Trubachov's Slavic etymological dictionary doesn't mention either form of this word. Vasmer (_Фасмер М · 1987 · Этимологический словарь русского языка. Том IV (Т – Ящур): _291) regards _cьsaŗь_ as an abbreviation of _cěsaŗь_ like English _king_ and Swedish _kung._ I find it less probable since there is at least one more word with _ē>i:_ _acētum>ocьtъ_.

_Cěsaŗьgradъ~Cьsaŗьgradъ_ is suggested (Vasmer) to be the calque of _Βασιλὶς Πόλις, Βασιλεύουσα Πόλις_.


So, resuming. I find it probable that the form attested in the 10–11th centuries as _cьsaŗь_ was borrowed in the 1st century to some barbarian language and eventually entered Slavic as _*kisār-; cěsaŗь _may go back directly to the Gothic_ kaisar _"emperor" (this is the most common explanation); _kesaŗь _must be a Byzantine loanword of the 8–9th centuries.


----------



## sotos

The title of Caesar survived as synonym to "emperor" not only because of that Gospel pericope but through legal and other texts used in byzantine period. e.g. Justinianus, Nov. 30. initio: "_the caesar's name is most famous all over the nations,_ ...". Also, through quotes like "the ceaser's wife".


----------



## fdb

sotos said:


> The title of Caesar survived as synonym to "emperor" not only because of that Gospel pericope but through legal and other texts used in byzantine period. e.g. Justinianus, Nov. 30. initio: "_the caesar's name is most famous all over the nations,_ ..."

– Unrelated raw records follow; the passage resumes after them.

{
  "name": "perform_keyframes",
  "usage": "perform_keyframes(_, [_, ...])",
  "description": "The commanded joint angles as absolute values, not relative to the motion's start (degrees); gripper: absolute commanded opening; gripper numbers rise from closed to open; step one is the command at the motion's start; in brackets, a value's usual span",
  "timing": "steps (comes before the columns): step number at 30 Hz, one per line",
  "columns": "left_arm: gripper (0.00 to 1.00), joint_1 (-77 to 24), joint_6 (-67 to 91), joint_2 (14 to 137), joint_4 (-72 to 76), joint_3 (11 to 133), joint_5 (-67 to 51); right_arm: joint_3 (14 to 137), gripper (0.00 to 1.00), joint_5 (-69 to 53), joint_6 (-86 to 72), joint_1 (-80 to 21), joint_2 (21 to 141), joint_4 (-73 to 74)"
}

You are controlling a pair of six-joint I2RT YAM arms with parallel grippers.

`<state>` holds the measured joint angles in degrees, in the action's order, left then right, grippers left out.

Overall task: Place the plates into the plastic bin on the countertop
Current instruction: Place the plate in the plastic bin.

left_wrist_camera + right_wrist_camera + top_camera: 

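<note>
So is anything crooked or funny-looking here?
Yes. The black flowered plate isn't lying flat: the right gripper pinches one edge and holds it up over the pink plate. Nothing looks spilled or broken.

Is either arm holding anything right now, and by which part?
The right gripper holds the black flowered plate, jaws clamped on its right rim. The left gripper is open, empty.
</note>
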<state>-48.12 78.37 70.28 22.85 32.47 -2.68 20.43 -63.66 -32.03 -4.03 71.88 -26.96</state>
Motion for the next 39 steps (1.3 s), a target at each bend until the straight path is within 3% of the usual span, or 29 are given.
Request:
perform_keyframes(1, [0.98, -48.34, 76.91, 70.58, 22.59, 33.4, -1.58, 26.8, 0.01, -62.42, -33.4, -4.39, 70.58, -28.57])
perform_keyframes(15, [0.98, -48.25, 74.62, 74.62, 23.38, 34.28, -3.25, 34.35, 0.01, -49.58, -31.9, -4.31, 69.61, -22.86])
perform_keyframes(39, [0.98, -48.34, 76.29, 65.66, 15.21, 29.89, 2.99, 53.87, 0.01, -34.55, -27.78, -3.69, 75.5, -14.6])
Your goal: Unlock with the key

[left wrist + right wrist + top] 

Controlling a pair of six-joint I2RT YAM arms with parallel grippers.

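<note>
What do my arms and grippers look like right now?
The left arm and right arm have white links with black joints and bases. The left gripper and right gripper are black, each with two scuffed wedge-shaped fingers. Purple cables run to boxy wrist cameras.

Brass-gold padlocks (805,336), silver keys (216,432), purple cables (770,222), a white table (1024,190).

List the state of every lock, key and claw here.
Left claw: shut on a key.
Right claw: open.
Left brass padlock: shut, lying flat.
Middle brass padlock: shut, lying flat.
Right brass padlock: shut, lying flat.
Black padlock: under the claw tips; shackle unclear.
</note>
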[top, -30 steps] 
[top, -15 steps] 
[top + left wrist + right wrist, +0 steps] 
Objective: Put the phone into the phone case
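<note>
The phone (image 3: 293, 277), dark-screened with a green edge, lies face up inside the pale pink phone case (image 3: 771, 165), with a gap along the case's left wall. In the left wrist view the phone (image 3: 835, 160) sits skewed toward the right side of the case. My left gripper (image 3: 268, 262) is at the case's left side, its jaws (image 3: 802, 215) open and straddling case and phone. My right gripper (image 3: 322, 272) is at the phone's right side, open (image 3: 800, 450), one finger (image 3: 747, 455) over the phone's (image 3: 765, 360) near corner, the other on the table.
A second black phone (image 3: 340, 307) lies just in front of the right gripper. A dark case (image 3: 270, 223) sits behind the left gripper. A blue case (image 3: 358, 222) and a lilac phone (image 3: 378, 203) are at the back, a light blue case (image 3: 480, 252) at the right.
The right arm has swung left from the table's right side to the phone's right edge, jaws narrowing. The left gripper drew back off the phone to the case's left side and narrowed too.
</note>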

Thank you for this reference. Novella XXX does not refer to Justinian as “Caesar”. The passage to which you allude is about the city of Caesaria (_Populosa enim consistit et urbem praebet magnam amantissimi Caesaris nobis cognominem, qui dedit principium bonum quae nostra est monarchiae, per quem in omnibus terrae gentibus nominatissimum est Caesaris nomen et quo nos pro alio quodam imperialium signorum nobilitamur._) "Caesar" here means Julius Caesar.


----------



## berndf

fdb said:


> The etymological section of the excellent DWDS writes:
> 
> *Kaiser* m. Staatsoberhaupt in bestimmten Monarchien; gilt allgemein als höchste Würde bzw. höchster Titel eines Monarchen. Ahd. _keisur_ (um 800), mhd. _keiser_ beruhen wie asächs. _kēsur_, mnd. _keyser_, mnl. _keiser_, nl. _keizer_, aengl. _cāsere_ auf Entlehnung von lat. _Caesar_ durch die Germanen. Der erbliche Bei- bzw. Familienname _Caesar_ (des römischen Feldherrn und Diktators _Gāius Iūlius Caesar_) wird im römischen Weltreich zur festen Bezeichnung des Herrschers und auch von den Germanen in der Bedeutung ‘Herrscher’ entlehnt.
> 
> I have an objection concerning the last sentence. To my knowledge “Caesar” was used as an imperial title only in the first century of the Roman Empire; thereafter, and throughout the Byzantine period, “Caesar” is the title of the heir apparent; the emperor is called “Imperator” or “Augustus”, never “Caesar”. The same difficulty poses itself with the Slavic “tsar” and also with the Arabic qayṣar as standing designation for the Byzantine emperor. Why do these all use a word for “emperor” which went out of circulation among the Romans before the end of the first century?
> 
> My guess is that this anachronistic usage is based on the “give unto Caesar” pericope in the New Testament, and not on genuine Roman usage in the later periods. Does that sound at all plausible?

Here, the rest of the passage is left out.